Work to be completed: Without including any images, repeat the data exactly.

Top of Data extract

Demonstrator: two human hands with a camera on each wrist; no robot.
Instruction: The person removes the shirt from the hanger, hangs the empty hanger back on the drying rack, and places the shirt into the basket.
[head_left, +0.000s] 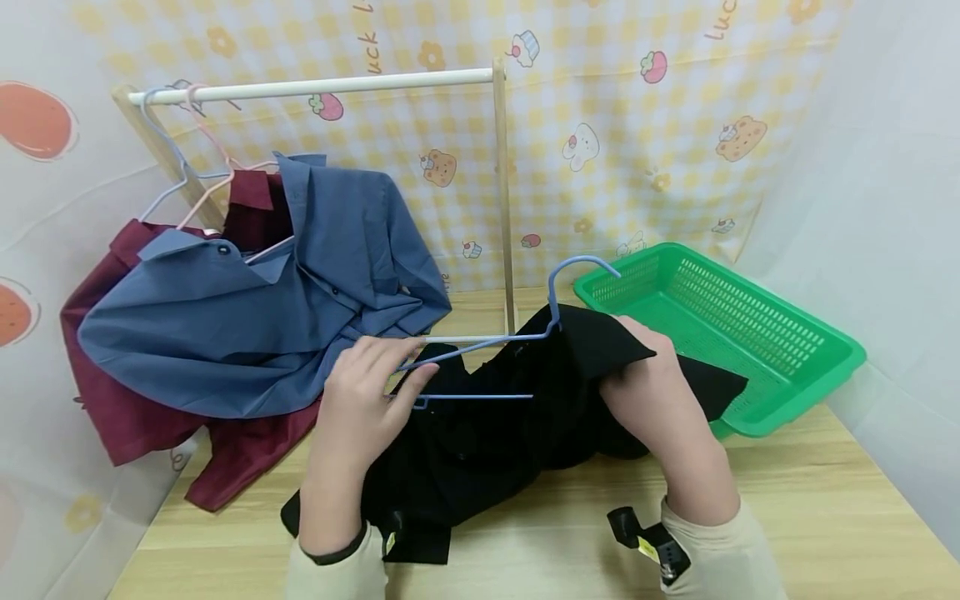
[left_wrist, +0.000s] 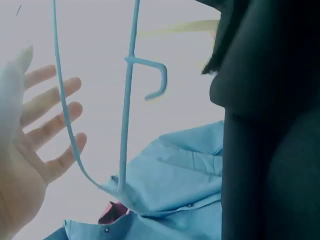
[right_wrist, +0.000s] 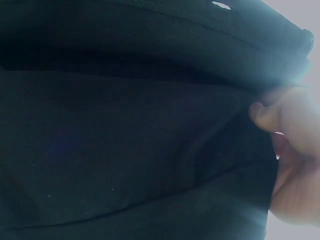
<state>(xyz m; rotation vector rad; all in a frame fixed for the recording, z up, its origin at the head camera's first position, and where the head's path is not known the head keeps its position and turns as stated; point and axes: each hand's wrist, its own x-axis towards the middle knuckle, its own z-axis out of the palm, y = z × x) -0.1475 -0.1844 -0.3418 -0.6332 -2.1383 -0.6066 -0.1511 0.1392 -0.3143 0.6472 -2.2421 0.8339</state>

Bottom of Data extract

Result:
Demonstrator: two human hands with a camera on each wrist; no robot.
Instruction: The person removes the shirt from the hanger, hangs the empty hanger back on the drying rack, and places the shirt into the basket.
[head_left, +0.000s] 
[left_wrist, +0.000s] 
[right_wrist, +0.000s] 
<state>(xyz m; rotation vector rad; all in a frame fixed for the recording, z up, its origin at the head camera's first position, and where the head's path is not known the head keeps its position and turns as stated; point and axes: each hand's wrist, its own x-axis towards the middle knuckle, its own z-axis out of the palm, y = z × x) -0.1475 -0.1844 -0.3418 -0.6332 -2.1383 -0.6066 -0.1511 0.1392 -0.3143 0.6472 -2.2421 0.8339</state>

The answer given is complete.